→ **TASK INSTRUCTIONS**
Would you repeat every line of the data exactly?

→ **RAW DATA**
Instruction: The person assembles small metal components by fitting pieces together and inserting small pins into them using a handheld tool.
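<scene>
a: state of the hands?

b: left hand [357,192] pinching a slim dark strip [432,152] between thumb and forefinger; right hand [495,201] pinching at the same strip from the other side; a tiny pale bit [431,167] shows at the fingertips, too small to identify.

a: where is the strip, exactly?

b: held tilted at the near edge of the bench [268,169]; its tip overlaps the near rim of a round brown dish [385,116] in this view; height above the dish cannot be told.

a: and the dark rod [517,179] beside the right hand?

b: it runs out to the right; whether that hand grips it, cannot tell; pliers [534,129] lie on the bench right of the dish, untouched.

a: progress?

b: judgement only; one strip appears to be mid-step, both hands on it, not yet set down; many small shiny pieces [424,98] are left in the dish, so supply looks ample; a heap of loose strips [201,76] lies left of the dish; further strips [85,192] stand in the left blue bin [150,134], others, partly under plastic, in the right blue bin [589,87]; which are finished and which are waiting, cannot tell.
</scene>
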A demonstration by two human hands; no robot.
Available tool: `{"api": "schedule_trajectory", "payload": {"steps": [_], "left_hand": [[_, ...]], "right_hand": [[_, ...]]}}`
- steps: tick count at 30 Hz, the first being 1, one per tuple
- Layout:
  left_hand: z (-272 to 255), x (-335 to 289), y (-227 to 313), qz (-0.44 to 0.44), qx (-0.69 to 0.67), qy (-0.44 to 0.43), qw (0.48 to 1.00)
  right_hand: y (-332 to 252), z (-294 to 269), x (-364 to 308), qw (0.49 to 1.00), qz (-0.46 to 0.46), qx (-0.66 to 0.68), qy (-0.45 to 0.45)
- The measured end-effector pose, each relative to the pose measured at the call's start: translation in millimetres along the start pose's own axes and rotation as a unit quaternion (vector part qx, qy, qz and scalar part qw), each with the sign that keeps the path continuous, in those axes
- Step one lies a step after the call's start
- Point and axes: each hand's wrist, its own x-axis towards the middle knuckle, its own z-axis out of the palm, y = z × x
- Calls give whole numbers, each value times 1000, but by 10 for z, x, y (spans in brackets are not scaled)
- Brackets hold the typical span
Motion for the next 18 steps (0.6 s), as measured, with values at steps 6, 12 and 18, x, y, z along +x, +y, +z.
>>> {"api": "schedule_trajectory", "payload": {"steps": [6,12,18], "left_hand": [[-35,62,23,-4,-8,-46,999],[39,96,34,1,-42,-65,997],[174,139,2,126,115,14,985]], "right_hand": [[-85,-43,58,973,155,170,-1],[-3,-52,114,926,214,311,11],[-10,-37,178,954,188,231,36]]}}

→ **WRITTEN ANSWER**
Instruction: The person assembles small metal components by fitting pieces together and inserting small pins into them using a handheld tool.
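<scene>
a: state of the hands?

b: left hand [357,192] pinching a slim dark strip [432,152] between thumb and forefinger; right hand [495,201] pinching at the same strip from the other side; a tiny pale bit [431,167] shows at the fingertips, too small to identify.

a: where is the strip, exactly?

b: held tilted at the near edge of the bench [268,169]; its tip overlaps the near rim of a round brown dish [385,116] in this view; height above the dish cannot be told.

a: and the dark rod [517,179] beside the right hand?

b: it runs out to the right; whether that hand grips it, cannot tell; pliers [534,129] lie on the bench right of the dish, untouched.

a: progress?

b: judgement only; one strip appears to be mid-step, both hands on it, not yet set down; many small shiny pieces [424,98] are left in the dish, so supply looks ample; a heap of loose strips [201,76] lies left of the dish; further strips [85,192] stand in the left blue bin [150,134], others, partly under plastic, in the right blue bin [589,87]; which are finished and which are waiting, cannot tell.
</scene>
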A demonstration by two human hands; no robot.
Available tool: `{"api": "schedule_trajectory", "payload": {"steps": [_], "left_hand": [[_, ...]], "right_hand": [[_, ...]]}}`
- steps: tick count at 30 Hz, the first being 1, one per tuple
- Layout:
  left_hand: z (-272 to 255), x (-335 to 289), y (-227 to 313), qz (-0.44 to 0.44), qx (-0.69 to 0.67), qy (-0.44 to 0.43), qw (0.48 to 1.00)
  right_hand: y (-332 to 252), z (-294 to 269), x (-364 to 308), qw (0.49 to 1.00), qz (-0.46 to 0.46), qx (-0.66 to 0.68), qy (-0.45 to 0.45)
- The measured end-effector pose, each relative to the pose measured at the call's start: translation in millimetres along the start pose's own axes and rotation as a unit quaternion (vector part qx, qy, qz and scalar part qw), each with the sign that keeps the path continuous, in those axes
- Step one lies a step after the call's start
- Point and axes: each hand's wrist, its own x-axis towards the middle knuckle, its own z-axis out of the palm, y = z × x
- Calls give whole numbers, each value times 1000, but by 10 for z, x, y (spans in brackets are not scaled)
- Brackets hold the typical span
Motion for the next 18 steps (0.6 s), as measured, with values at steps 6, 12 and 18, x, y, z along +x, +y, +z.
>>> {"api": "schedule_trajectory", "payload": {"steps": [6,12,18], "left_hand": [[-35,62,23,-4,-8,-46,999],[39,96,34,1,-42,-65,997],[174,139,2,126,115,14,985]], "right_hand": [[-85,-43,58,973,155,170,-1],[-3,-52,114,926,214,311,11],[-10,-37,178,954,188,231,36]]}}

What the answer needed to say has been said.